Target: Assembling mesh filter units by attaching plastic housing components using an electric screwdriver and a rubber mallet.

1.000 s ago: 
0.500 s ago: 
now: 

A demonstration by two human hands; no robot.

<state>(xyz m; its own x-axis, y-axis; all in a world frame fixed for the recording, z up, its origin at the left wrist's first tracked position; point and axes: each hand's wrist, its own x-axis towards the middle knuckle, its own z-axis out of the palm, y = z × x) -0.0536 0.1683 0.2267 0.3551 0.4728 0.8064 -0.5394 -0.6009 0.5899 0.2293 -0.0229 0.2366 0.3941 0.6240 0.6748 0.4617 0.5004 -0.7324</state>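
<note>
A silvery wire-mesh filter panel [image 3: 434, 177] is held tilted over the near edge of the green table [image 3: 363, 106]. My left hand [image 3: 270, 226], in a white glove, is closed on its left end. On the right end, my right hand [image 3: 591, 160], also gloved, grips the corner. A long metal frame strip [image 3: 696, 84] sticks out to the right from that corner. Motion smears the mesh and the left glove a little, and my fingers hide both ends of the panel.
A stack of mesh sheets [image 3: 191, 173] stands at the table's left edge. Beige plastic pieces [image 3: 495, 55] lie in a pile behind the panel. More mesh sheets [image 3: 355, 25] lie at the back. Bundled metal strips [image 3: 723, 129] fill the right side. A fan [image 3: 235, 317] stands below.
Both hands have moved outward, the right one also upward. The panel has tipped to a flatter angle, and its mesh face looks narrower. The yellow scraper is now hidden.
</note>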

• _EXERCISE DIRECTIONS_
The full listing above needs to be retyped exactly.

• _SOLUTION_
Target: Assembling mesh filter units by attaching plastic housing components using an electric screwdriver and a rubber mallet.

1.000 s ago: 
0.500 s ago: 
now: 

A demonstration by two human hands; no robot.

<state>(xyz m; its own x-axis, y-axis; all in a world frame fixed for the recording, z up, its origin at the left wrist's first tracked position; point and axes: each hand's wrist, its own x-axis towards the middle knuckle, its own z-axis out of the palm, y = z × x) -0.0536 0.1683 0.2267 0.3551 0.4728 0.8064 -0.5394 -0.6009 0.5899 0.2293 -0.0229 0.2366 0.3941 0.6240 0.6748 0.4617 0.5004 -0.7324</state>
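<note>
A silvery wire-mesh filter panel [image 3: 434, 177] is held tilted over the near edge of the green table [image 3: 363, 106]. My left hand [image 3: 270, 226], in a white glove, is closed on its left end. On the right end, my right hand [image 3: 591, 160], also gloved, grips the corner. A long metal frame strip [image 3: 696, 84] sticks out to the right from that corner. Motion smears the mesh and the left glove a little, and my fingers hide both ends of the panel.
A stack of mesh sheets [image 3: 191, 173] stands at the table's left edge. Beige plastic pieces [image 3: 495, 55] lie in a pile behind the panel. More mesh sheets [image 3: 355, 25] lie at the back. Bundled metal strips [image 3: 723, 129] fill the right side. A fan [image 3: 235, 317] stands below.
Both hands have moved outward, the right one also upward. The panel has tipped to a flatter angle, and its mesh face looks narrower. The yellow scraper is now hidden.
</note>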

With that, the answer is finished.